---- Available data
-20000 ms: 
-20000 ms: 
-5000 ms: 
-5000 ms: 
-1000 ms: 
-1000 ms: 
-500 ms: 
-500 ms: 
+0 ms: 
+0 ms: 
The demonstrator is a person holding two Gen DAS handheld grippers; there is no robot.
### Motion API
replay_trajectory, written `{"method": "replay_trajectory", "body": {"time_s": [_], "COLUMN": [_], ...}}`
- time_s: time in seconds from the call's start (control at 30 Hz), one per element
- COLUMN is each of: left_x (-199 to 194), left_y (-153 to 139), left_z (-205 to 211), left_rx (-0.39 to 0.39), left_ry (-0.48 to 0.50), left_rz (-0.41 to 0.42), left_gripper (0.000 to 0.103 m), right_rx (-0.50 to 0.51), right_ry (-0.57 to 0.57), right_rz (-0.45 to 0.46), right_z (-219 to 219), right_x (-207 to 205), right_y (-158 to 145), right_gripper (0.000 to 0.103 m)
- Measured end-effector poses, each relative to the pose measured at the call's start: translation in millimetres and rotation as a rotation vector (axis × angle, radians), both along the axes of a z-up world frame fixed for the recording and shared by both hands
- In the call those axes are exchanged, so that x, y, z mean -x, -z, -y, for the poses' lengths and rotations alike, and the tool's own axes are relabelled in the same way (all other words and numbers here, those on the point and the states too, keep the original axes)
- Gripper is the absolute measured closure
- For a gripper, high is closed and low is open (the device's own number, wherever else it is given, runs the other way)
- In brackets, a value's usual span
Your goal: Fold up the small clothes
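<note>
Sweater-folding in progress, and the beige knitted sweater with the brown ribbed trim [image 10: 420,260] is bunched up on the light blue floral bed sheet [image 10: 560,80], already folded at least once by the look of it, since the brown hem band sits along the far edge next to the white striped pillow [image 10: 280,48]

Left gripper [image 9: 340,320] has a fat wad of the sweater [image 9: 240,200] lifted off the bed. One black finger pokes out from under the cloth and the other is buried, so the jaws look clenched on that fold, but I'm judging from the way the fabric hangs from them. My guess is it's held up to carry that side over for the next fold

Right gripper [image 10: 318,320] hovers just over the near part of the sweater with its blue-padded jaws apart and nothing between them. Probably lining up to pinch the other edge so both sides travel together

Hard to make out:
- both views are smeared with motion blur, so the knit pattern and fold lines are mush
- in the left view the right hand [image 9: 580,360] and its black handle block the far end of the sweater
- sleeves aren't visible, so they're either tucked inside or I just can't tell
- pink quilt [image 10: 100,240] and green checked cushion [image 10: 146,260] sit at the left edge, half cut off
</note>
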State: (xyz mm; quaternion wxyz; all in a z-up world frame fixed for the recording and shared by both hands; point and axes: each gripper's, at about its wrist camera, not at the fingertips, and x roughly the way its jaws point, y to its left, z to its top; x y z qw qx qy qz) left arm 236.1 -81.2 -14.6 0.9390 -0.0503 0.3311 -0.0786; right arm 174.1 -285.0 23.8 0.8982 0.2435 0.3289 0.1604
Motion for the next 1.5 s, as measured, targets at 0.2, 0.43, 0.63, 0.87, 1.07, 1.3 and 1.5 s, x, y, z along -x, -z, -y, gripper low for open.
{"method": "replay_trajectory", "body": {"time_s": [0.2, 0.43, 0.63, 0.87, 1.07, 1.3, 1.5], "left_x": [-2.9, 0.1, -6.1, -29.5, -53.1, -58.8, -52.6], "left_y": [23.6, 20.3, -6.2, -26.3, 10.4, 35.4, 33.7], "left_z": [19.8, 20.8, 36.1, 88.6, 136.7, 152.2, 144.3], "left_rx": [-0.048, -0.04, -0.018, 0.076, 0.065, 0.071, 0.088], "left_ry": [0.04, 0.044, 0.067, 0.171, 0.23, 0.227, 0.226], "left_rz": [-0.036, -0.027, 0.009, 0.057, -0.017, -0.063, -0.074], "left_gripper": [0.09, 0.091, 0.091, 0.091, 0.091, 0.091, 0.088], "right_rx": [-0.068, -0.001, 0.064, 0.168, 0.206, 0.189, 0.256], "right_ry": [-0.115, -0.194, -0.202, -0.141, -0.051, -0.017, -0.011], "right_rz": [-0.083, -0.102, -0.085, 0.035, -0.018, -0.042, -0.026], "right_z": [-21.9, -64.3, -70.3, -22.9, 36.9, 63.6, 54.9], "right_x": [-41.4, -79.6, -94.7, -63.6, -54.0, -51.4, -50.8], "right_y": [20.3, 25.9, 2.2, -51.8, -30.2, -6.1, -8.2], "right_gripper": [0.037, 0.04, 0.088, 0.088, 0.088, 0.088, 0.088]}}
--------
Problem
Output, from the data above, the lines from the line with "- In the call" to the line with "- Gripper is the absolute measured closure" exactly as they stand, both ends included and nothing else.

Response to the task
- In the call those axes are exchanged, so that x, y, z mean -x, -z, -y, for the poses' lengths and rotations alike, and the tool's own axes are relabelled in the same way (all other words and numbers here, those on the point and the states too, keep the original axes)
- Gripper is the absolute measured closure

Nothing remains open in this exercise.